Return on Equity or ROE is a test of how effectively a company is growing its value and managing investors’ money. Simply put, it is used to assess the profitability of a company in relation to its equity capital.
See our latest analysis for DRDGOLD
How To Calculate Return On Equity?
ROE can be calculated by using the formula:
Return on Equity = Net Profit (from continuing operations) ÷ Shareholders' Equity
So, based on the above formula, the ROE for DRDGOLD is:
19% = R1.3b ÷ R6.9b (Based on the trailing twelve months to June 2024).
The 'return' is the income the business earned over the last year. That means that for every $1 worth of shareholders' equity, the company generated $0.19 in profit.
What Is The Relationship Between ROE And Earnings Growth?

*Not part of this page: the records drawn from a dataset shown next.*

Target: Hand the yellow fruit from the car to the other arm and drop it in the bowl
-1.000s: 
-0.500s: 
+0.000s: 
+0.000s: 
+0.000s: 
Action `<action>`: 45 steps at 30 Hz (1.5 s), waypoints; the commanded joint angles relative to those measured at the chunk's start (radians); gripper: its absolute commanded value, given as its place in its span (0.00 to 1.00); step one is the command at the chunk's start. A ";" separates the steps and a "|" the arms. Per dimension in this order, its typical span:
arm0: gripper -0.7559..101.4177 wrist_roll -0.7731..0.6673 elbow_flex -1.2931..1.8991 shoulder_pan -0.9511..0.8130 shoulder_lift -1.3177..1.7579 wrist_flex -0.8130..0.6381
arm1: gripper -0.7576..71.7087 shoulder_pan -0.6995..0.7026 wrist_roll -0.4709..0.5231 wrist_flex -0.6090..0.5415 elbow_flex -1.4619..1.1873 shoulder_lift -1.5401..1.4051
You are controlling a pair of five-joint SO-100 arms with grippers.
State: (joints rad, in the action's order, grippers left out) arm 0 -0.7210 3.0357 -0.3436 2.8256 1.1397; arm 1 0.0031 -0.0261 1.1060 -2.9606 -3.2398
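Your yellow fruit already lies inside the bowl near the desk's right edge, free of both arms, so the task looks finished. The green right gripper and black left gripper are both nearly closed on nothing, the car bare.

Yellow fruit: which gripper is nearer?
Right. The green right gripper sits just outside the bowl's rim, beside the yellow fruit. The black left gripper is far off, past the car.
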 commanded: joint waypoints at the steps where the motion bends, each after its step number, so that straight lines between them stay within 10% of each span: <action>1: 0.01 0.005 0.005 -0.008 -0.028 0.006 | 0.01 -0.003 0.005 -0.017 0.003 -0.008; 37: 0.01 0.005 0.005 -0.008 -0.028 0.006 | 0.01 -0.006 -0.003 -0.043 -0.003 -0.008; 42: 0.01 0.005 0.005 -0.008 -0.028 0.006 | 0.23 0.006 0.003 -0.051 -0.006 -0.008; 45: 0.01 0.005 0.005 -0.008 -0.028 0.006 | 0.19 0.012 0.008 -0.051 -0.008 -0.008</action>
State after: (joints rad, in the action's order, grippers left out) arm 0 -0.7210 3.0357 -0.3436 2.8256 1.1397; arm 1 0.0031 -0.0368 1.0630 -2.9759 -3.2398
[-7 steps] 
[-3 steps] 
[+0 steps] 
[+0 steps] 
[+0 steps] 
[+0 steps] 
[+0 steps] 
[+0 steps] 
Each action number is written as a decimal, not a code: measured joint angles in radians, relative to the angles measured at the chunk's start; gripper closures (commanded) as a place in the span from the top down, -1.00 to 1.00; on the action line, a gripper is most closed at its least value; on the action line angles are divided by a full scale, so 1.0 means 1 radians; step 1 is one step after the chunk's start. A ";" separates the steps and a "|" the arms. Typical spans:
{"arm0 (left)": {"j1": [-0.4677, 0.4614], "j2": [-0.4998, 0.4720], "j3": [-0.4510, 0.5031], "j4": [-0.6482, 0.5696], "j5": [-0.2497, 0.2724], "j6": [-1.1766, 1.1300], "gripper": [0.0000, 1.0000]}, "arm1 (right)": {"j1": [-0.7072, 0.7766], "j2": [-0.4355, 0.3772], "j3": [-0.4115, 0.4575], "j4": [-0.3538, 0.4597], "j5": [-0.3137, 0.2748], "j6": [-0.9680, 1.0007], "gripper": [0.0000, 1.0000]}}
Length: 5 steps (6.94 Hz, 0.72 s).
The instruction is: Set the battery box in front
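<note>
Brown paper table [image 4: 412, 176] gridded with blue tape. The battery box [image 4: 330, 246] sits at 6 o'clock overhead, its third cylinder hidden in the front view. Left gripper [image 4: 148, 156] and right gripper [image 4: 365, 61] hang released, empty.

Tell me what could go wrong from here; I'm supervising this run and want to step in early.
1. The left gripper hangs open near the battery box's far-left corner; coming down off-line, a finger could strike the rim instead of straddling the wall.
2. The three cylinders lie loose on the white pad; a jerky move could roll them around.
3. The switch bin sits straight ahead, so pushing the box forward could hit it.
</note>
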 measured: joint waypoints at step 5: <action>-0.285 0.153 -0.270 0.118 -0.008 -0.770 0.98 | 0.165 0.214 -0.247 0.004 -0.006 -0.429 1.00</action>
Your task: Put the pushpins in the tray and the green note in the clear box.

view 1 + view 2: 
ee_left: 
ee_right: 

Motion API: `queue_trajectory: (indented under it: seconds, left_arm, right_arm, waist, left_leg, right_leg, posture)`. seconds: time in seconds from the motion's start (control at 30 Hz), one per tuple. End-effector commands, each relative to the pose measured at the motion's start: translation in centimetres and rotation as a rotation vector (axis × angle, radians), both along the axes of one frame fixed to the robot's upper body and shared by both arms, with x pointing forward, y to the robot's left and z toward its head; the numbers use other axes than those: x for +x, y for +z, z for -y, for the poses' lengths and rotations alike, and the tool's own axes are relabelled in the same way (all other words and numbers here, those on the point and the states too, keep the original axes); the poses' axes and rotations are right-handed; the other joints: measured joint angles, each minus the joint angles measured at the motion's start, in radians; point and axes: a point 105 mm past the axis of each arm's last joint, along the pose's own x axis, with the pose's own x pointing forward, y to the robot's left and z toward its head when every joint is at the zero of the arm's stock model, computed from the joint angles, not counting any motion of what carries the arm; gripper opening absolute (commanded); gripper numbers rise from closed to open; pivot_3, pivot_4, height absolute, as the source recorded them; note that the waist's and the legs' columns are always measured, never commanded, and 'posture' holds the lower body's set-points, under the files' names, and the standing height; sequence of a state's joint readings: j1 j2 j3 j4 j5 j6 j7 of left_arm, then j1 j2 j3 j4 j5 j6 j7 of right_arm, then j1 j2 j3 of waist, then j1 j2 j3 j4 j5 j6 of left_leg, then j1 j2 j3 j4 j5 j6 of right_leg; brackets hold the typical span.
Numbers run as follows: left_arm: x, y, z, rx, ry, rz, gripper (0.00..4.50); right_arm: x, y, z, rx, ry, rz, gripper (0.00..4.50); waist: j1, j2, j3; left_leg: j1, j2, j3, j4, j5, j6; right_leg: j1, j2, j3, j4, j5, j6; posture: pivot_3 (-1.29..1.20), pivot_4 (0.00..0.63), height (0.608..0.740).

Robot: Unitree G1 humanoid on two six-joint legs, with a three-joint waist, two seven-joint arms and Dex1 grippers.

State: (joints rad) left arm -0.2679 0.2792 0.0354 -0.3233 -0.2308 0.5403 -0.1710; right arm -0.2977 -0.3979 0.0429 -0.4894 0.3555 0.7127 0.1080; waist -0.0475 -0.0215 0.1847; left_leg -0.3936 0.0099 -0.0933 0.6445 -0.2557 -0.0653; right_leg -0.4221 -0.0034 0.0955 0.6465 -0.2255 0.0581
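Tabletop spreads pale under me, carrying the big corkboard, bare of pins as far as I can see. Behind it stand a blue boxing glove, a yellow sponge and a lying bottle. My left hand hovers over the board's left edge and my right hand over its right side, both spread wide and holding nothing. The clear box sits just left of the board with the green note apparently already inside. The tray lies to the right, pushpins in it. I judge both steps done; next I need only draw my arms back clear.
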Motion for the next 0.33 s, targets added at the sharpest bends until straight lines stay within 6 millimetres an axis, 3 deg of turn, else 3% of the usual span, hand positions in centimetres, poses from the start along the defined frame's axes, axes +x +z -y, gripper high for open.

We have already established that ROE serves as an efficient profit-generating gauge for a company's future earnings. Based on how much of its profits the company chooses to reinvest or "retain", we are then able to evaluate a company's future ability to generate profits. Generally speaking, other things being equal, firms with a high return on equity and profit retention, have a higher growth rate than firms that don’t share these attributes.
DRDGOLD's Earnings Growth And 19% ROE
To begin with, DRDGOLD seems to have a respectable ROE. On comparing with the average industry ROE of 9.8% the company's ROE looks pretty remarkable. This probably laid the ground for DRDGOLD's moderate 19% net income growth seen over the past five years.
We then performed a comparison between DRDGOLD's net income growth with the industry, which revealed that the company's growth is similar to the average industry growth of 24% in the same 5-year period.
Earnings growth is a huge factor in stock valuation. It’s important for an investor to know whether the market has priced in the company's expected earnings growth (or decline). This then helps them determine if the stock is placed for a bright or bleak future. Is DRDGOLD fairly valued compared to other companies? These 3 valuation measures might help you decide.
Is DRDGOLD Efficiently Re-investing Its Profits?
DRDGOLD has a three-year median payout ratio of 49%, which implies that it retains the remaining 51% of its profits. This suggests that its dividend is well covered, and given the decent growth seen by the company, it looks like management is reinvesting its earnings efficiently.